Journal of Animal Science
|March 20, 2003
Summary
The prototype BeefCam Video Imaging System effectively classifies beef carcasses for palatability. This system shows promise for improving beef quality grading and reducing tough steaks in certified groups.
Area of Science:
- Food Science
- Agricultural Engineering
- Meat Science
Background:
- Beef carcass palatability is a key driver of consumer satisfaction.

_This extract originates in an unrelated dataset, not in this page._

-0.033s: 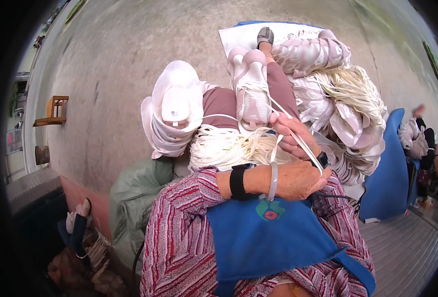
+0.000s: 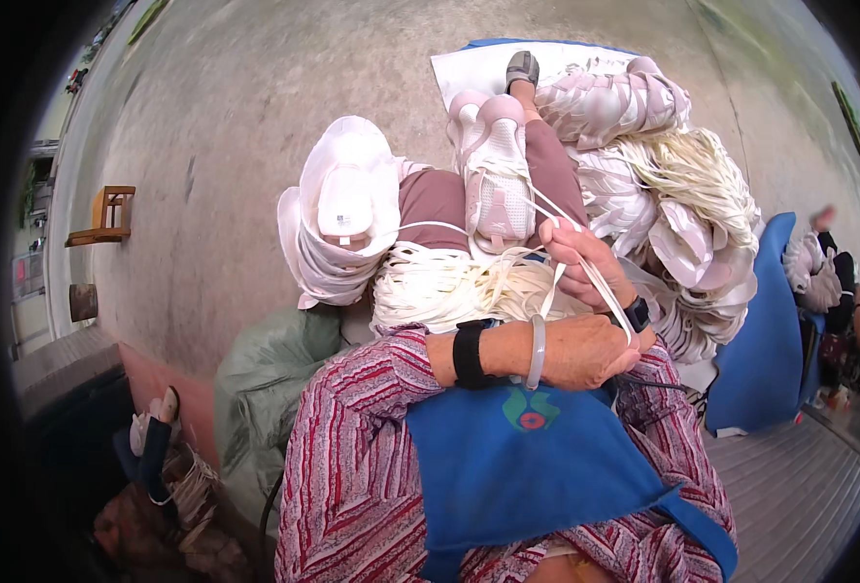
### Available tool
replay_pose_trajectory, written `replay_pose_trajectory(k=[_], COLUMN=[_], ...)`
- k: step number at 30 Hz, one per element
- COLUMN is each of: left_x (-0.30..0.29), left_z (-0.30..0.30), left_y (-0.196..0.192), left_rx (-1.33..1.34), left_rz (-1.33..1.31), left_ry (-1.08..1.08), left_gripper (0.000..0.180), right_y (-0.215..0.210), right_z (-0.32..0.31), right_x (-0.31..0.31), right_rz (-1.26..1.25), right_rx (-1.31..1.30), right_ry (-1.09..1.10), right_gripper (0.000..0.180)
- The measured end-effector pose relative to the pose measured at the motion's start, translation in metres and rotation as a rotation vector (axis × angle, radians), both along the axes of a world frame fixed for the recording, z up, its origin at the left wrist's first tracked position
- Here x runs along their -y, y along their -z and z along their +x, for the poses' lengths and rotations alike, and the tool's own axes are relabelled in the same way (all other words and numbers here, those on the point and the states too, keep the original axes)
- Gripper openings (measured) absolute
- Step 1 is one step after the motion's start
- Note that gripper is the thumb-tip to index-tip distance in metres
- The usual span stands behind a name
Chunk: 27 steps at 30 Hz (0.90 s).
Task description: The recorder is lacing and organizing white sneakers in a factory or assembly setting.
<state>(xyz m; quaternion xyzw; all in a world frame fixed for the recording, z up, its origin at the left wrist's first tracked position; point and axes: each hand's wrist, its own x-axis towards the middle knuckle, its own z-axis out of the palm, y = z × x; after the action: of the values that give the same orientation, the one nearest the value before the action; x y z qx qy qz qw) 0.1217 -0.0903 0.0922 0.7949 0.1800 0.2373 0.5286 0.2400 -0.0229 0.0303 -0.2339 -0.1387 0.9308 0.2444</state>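
Across my lap lies a white and pink shoe upper (image 2: 500,199), with a white shoelace (image 2: 602,282) running from its edge to my hands. My right hand (image 2: 585,262), with a dark watch at its wrist, is closed on the lace just beside the upper. Crossing below it, my left hand (image 2: 595,352) is closed around the lace, which is pulled into a stretch between the two hands. A thick bundle of cream laces (image 2: 439,291) rests on my lap. To the left stands a stack of white shoe uppers (image 2: 337,214), a lace stretching from it toward my lap.
On the right are piled shoe uppers (image 2: 609,107) and another lace bundle (image 2: 692,160), with a blue sheet (image 2: 755,340) beside them. A green sack (image 2: 274,374) sits at my left. Farther off are a small wooden stool (image 2: 104,219) and other people at both sides.
My right hand has shifted very slightly to the right with the lace still in it. Otherwise the scene looks the same.
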Motion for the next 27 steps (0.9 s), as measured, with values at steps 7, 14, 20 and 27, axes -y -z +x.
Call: replay_pose_trajectory(k=[7, 14, 20, 27], left_x=[-0.026, -0.075, -0.099, -0.108], left_z=[-0.071, -0.107, -0.11, -0.124], left_y=[0.018, 0.081, 0.1, 0.115], left_rx=[-0.008, -0.188, -0.398, -0.349], left_rz=[-0.695, -0.404, 0.149, 0.012], left_ry=[-0.035, -1.106, -1.058, -1.003], left_gripper=[0.039, 0.021, 0.018, 0.015], right_y=[-0.052, -0.074, -0.069, -0.073], right_z=[0.057, -0.017, -0.035, 0.011], right_x=[-0.005, -0.007, -0.001, -0.011], right_rz=[0.469, 0.652, 0.852, 0.658], right_rx=[0.363, 0.409, 0.382, 0.339], right_ry=[-0.332, -0.691, -0.69, -0.57], right_gripper=[0.028, 0.026, 0.027, 0.026])
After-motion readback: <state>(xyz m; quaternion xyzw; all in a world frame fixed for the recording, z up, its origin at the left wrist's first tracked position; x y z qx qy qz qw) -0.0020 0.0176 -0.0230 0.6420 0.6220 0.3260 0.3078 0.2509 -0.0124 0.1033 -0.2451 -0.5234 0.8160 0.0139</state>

- Objective methods for predicting beef eating quality are needed to improve grading accuracy.
Purpose of the Study:
- To evaluate the effectiveness of the prototype BeefCam Video Imaging System for classifying beef carcasses into palatable groups.
- To develop and validate regression models using BeefCam data to predict carcass palatability.
Main Methods:
- Collected images of the longissimus muscle from 769 beef carcasses across three USDA quality grades.
- Developed two regression models (BeefCam data only, and BeefCam data with quality grade) to predict palatability.
- Validated models using independent carcass data (n=292) and Warner-Bratzler shear force (WBSF) measurements.
Main Results:
- Both models successfully certified carcasses for palatability, with Model I and Model II certifying 47.3% and 42.1% of all carcasses, respectively.
- The frequency of tough steaks (WBSF ≥ 4.5 kg) within the certified groups was low: 1.4% for Model I and 1.6% for Model II.
- Validation showed a significant decrease in tough steaks within the certified groups compared to the original population.
Conclusions:
- The prototype BeefCam system demonstrates potential for objective beef carcass palatability classification.
- Further development of a commercial BeefCam system is warranted based on its ability to reduce the incidence of tough steaks.
- This technology could enhance beef quality grading and consumer confidence.